* _The task_
What you return should match the data below exactly, with no pictures in it.

* _Supplied data_
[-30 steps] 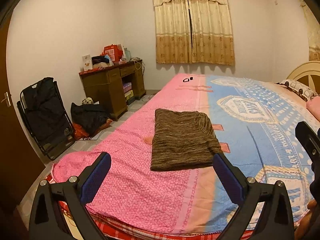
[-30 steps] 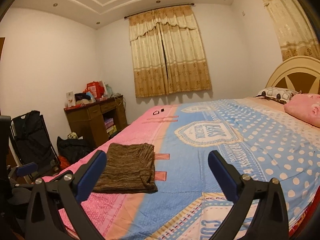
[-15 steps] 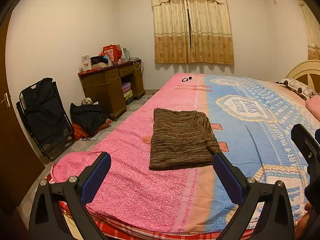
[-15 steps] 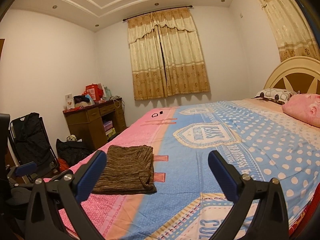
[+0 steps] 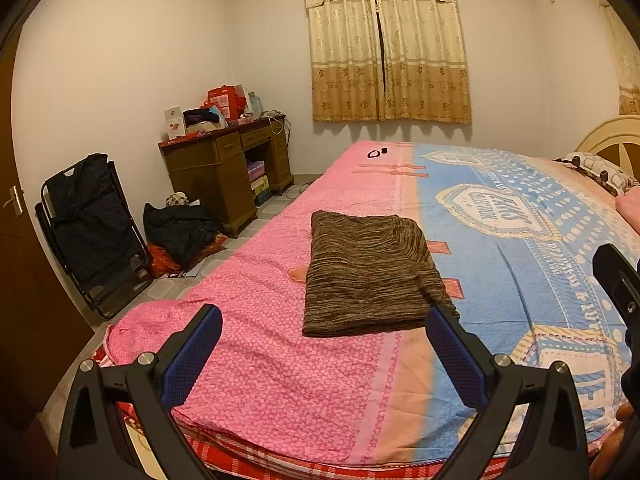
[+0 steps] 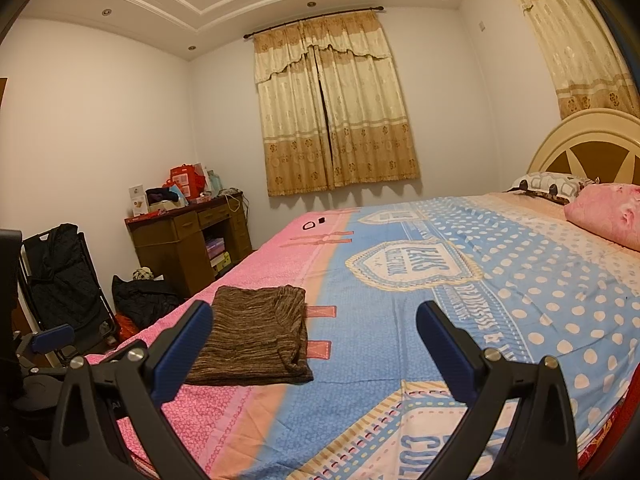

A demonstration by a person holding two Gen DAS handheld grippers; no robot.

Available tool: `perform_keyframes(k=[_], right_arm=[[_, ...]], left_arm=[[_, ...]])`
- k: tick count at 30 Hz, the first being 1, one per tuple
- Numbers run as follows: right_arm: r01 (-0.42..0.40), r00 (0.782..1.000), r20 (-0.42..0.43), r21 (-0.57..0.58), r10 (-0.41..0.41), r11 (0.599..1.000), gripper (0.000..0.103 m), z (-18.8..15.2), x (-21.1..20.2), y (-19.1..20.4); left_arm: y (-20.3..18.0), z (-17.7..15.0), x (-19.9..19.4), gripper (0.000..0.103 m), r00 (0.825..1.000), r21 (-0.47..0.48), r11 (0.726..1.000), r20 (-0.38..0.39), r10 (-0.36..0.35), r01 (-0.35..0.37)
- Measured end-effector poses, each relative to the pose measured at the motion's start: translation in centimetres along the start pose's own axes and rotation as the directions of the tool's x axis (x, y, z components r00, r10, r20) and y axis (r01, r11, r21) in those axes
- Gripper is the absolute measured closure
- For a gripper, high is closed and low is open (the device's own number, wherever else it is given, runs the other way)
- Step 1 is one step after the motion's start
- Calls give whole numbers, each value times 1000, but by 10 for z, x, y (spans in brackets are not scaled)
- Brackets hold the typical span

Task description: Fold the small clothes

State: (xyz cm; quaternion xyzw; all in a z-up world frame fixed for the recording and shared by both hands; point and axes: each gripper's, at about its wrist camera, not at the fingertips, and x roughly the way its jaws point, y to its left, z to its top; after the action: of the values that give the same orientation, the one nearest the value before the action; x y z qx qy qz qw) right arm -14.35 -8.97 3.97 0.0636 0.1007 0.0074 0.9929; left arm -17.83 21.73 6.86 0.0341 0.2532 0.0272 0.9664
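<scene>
Bed [image 5: 280,360] under folded brown garment [image 5: 368,276]

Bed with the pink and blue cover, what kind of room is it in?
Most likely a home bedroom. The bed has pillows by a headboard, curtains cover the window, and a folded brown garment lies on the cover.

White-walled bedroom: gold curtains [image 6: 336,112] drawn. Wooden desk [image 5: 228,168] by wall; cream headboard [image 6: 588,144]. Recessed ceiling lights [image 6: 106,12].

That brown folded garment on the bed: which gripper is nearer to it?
Left. The left gripper faces the brown garment head-on, just short of it; the right gripper sits off to its right.
</scene>
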Motion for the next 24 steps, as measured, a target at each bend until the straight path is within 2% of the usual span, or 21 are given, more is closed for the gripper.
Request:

* _Exercise answer_
[-30 steps] 
[-30 steps] 
[-15 steps] 
[-15 steps] 
[+0 steps] 
[+0 steps] 

A demonstration by a person holding two Gen DAS handheld grippers; no robot.

Available tool: `perform_keyframes(k=[_], right_arm=[[_, ...]], left_arm=[[_, ...]])`
- k: tick count at 30 Hz, the first being 1, one per tuple
- Numbers run as follows: right_arm: r01 (-0.42..0.40), r00 (0.782..1.000), r20 (-0.42..0.43), r21 (-0.57..0.58), r10 (-0.41..0.41), r11 (0.599..1.000), gripper (0.000..0.103 m), z (-18.8..15.2), x (-21.1..20.2), y (-19.1..20.4); left_arm: y (-20.3..18.0), z (-17.7..15.0), x (-19.9..19.4), gripper (0.000..0.103 m), r00 (0.825..1.000), r21 (-0.47..0.48), r11 (0.726..1.000), r20 (-0.38..0.39), r10 (-0.36..0.35), r01 (-0.35..0.37)
- Measured end-effector poses, each relative to the pose measured at the motion's start: translation in centimetres along the start pose's own axes and rotation as the directions of the tool's x axis (x, y, z components r00, r10, r20) and y axis (r01, r11, r21) in those axes
- Gripper is the absolute measured closure
- For a gripper, high is closed and low is open (the device's own number, wherever else it is given, runs the other way)
- Step 1 is one step after the motion's start
- Calls give whole numbers, each value times 1000, but by 10 for z, x, y (spans in brackets are not scaled)
- Brackets hold the typical span

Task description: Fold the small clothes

State: (xyz cm; quaternion xyzw; all in a z-up world frame fixed for the recording and shared by both hands; point and axes: each gripper's, at about its wrist camera, not at the fingertips, and x roughly the way its jaws point, y to its left, z to its top; after the action: of the values that give the same orientation, the one nearest the value before the action; x y z qx qy qz qw) right arm -14.35 -8.97 3.97 0.0636 0.1007 0.0074 0.9929; left arm -17.83 21.73 6.86 0.0341 0.2532 0.0272 0.9664
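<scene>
Bed [image 5: 280,360] under folded brown garment [image 5: 368,276]

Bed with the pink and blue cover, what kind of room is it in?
Most likely a home bedroom. The bed has pillows by a headboard, curtains cover the window, and a folded brown garment lies on the cover.

White-walled bedroom: gold curtains [image 6: 336,112] drawn. Wooden desk [image 5: 228,168] by wall; cream headboard [image 6: 588,144]. Recessed ceiling lights [image 6: 106,12].

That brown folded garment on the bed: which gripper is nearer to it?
Left. The left gripper faces the brown garment head-on, just short of it; the right gripper sits off to its right.
</scene>
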Motion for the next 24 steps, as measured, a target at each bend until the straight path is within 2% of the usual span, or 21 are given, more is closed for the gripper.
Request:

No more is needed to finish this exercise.